Lead? In its neutral form it has 82. So it’s kinda like having hydrogens in one spot – the lead atoms will scatter more strongly than the other atoms in the structure. And this kinda “puts a pin in the map” – if you know what to look for, it “sticks out” in the diffraction pattern, allowing scientists to orient themselves in the signal.
So, to solve the structure, Dorothy used heavy atom soaking – she used EDTA, a metal chelator (basically it’s a molecule that can bite metal in multiple places so it can steal it from the insulin), to remove the zinc. And then she added lead to replace the zinc. In addition to replacing the zinc, the lead bound a few other places too. So this gave her multiple pins in the map. (note: while useful here, this same zinc-replacing ability is one of the reasons lead is dangerous in your body).

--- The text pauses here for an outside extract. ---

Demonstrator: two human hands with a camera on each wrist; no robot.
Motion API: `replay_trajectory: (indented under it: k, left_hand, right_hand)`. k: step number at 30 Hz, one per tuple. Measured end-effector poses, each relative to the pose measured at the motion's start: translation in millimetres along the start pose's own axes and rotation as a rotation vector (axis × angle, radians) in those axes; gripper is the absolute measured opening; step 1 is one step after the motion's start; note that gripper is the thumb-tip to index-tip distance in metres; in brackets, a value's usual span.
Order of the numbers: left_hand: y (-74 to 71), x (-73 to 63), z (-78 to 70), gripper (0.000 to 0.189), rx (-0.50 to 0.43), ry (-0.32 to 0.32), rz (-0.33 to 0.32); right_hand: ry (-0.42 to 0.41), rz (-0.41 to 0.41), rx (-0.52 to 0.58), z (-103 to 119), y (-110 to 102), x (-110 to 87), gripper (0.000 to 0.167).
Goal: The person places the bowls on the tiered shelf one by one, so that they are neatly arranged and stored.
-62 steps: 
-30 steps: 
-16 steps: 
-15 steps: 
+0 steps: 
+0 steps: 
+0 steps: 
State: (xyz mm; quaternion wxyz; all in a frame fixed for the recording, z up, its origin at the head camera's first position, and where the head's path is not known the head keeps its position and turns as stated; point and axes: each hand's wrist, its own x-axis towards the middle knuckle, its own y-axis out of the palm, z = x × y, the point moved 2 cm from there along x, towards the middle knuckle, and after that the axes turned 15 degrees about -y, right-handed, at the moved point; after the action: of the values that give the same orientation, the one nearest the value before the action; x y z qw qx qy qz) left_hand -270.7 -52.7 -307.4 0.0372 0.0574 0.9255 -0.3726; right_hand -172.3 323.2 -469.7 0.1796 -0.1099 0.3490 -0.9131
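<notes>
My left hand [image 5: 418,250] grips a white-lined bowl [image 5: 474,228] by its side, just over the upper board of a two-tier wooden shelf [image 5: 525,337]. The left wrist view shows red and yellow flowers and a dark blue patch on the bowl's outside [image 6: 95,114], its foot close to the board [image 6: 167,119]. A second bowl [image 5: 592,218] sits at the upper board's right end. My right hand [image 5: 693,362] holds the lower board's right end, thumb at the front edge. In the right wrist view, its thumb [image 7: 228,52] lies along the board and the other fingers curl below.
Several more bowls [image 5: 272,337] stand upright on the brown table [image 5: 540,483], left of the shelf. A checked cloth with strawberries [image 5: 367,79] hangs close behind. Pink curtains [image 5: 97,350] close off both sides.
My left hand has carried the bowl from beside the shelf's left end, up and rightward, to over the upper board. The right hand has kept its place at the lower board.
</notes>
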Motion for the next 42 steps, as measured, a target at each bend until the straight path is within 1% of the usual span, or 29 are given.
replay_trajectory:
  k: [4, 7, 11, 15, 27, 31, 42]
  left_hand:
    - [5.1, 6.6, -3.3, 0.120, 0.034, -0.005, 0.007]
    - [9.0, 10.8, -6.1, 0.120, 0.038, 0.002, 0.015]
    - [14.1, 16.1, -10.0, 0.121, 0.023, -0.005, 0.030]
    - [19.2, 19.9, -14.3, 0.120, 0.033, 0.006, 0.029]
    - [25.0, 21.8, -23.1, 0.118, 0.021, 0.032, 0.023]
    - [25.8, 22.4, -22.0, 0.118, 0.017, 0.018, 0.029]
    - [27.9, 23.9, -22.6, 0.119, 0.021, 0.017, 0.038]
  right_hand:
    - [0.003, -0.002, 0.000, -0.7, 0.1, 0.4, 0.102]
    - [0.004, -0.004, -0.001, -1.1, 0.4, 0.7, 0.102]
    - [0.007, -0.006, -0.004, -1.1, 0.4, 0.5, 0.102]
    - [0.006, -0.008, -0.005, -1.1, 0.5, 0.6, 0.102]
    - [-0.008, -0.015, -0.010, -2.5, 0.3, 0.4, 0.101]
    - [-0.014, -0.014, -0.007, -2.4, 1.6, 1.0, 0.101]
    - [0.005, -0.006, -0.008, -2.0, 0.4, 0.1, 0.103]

And she also made other heavy atom derivatives to try to “map pin” other sites – so she made derivatives with zinc and lead. As well as derivatives with a couple other heavy atoms – uranium (from uranyl fluoride & uranyl acetate) and mercury (from mercuribenzaldehyde). After a lot of hard work, In 1969, 34 years after taking those initial photos, she reported the structure of 2 Zn insulin at a resolution of 2.8A.
It showed that the hexameter assembles around 2 zinc atoms in the 2 Zn form, with the Zn held there through “coordination” to histidines from each monomer, His10. One Zn coordinates with 3 of them and the other Zn the other 3. Glutamate 13 in the B chain is at the center of the hexamer and, unlike what you’d expect, they’re clustered together – and glutamate is negatively-charged normally. And as we talked about, like charges repel. So you’d think they’d push the insulins apart. But here’s part of where the Zn comes in. With its positive charge, it’s able to help neutralize the situation and stabilize the hexamer. So when there’s a lot of Zn you get the hexamer form, good for storage (and diffraction) but when Zn levels are lower, like in the bloodstream, the glutamates can repel. Also helping things out, The pH in the blood is higher than in the storage vesicles in the beta cells, which means there are fewer H+ around to kinda buffer things, so the glutamates really want to get away from each other – so this also helps promote monomerization
The structure showed that the dimers were forming because of hydrogen-bonding between the C-termini of the B chains of the monomers. Knowing this, once recombinant protein expression was possible, pharma companies could change insulin’s spelling in a way that didn’t affect its receptor binding but did prevent dimerization & hexamerization. For example, insulin lispro (Humalog) swaps 2 C-terminal residues in the B chain, Pro28 & Lys29 to Lys28 & Pro29 (check out PDB entries 1lph or 2kjj). Another one, NovoRapid, mutates a proline to an aspartate. As you might remember from #20DaysOfAminoAcids, Proline (Pro, P) is the least flexible amino acid because its side chain loops in on itself, rebinding to the backbone. So changing this to aspartate (Asp, E) gives greater flexibility and favors monomerization (PDB entries 1zeg, 1zeh or 1kei)
There are also forms to make it slower-acting so you don’t have to inject is as frequently/ Levemir is covalently bound to a fatty acid – this makes it stick to albumin (a protein that’s at really high concentrations in the blood). So the albumin competes with the receptors, leading to longer action. Degludec is a similar version but with stabler hexamers too
Dorothy solved the structure of the pig (porcine) version of insulin. It only differs from the human version by a single amino acid at the C-terminus of the B chain. Human receptors still recognize it so, even before recombinant expression technology, animal versions of insulin could be purified and used to treat diabetics.